Brian King’s guitar work is as fuzzy and full throttled as ever, and drumming from David Prowse still comes at the same astounding velocity. What elevates Celebration Rock above it predecessor is how it manages to capture a clearer, more vibrant cohesion between the two. There has also been noticeable lyrical development, allowing them to better articulate their doctrine of unrestraint. It proves to be an utterly convincing one throughout.
‘The Nights of Wine and Roses’ is a rallying, boisterous opener, exploding at its end with a line that drives home the album’s forward-looking perspective: “We don’t cry for those nights to arrive/ We yell like hell to the heavens.” The intensity doesn’t let up through anthemic ‘Fire’s Highway’ and the ballistic pace of ‘Evil’s Sway’. The back-end of the album really sees Japandroids in full stride.
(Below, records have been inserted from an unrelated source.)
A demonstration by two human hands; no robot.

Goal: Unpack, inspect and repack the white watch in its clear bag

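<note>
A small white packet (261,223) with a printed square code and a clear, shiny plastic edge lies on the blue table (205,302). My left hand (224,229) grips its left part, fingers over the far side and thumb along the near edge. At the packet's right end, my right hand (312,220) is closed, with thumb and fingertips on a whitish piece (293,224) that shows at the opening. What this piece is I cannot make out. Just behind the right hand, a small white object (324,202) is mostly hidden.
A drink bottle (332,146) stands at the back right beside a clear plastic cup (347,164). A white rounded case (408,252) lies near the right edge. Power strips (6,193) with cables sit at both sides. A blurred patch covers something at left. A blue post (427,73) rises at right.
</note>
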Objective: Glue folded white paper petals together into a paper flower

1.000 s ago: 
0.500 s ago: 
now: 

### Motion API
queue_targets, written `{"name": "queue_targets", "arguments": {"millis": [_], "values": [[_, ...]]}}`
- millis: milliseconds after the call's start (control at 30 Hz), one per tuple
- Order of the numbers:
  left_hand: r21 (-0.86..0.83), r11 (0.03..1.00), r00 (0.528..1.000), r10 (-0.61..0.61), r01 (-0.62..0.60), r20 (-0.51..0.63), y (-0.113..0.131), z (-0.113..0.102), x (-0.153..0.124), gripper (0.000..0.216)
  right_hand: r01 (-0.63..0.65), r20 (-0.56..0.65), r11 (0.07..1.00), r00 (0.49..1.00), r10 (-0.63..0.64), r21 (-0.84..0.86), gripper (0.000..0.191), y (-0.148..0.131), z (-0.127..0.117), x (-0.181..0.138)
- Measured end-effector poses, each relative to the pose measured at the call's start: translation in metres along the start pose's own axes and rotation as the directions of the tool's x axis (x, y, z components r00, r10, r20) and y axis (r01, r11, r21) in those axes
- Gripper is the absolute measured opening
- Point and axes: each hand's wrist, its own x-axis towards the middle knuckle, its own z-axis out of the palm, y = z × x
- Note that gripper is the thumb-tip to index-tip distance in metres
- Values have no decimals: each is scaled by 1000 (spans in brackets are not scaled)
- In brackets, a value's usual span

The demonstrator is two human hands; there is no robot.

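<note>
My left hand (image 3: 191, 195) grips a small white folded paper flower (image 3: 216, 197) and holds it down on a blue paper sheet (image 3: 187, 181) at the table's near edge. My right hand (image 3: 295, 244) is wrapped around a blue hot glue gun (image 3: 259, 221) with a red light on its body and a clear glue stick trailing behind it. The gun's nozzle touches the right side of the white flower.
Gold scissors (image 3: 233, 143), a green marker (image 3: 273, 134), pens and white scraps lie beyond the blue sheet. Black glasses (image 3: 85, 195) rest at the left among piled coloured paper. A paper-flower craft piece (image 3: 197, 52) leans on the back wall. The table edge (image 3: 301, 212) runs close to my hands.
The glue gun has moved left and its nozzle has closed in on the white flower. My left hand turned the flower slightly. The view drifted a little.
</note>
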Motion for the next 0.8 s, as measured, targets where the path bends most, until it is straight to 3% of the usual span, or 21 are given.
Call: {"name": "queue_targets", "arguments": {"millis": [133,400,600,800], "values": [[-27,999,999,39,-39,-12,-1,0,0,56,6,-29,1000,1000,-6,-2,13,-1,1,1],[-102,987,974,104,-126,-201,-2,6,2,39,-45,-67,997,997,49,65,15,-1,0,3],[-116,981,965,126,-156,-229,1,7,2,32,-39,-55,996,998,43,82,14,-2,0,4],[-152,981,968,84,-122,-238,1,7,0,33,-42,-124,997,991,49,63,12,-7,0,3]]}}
Massive first single, ‘The House That Heaven Built’, is a strong statement of intent. Along with contagious fist-pumping “oh ohs”, King finds clarity singing “It’s a lifeless life/ With no fixed address to give/ But you’re not mine to die for anymore/ So I must live.” Whether it’s the bouncing guitar fuzz of ‘Adrenaline Nightshift’ or the endearing lyrics heard on ‘Younger Us’, it’s appealing how little analyzation is required to participate in the fun. Like previous efforts, Celebration Rock is composed of relatively simple songs, but here they are presented in a way that grants them a quality nothing short of vital.
With the exception of ill-placed cover track ‘For the Love of Ivy’, Celebration Rock is essentially without flaw. The album is refreshing in that it transcends nostalgia; it serves as a liberating attack on the present with the inexplicable whims of youth. You are unlikely to hear a more propulsive argument for letting go.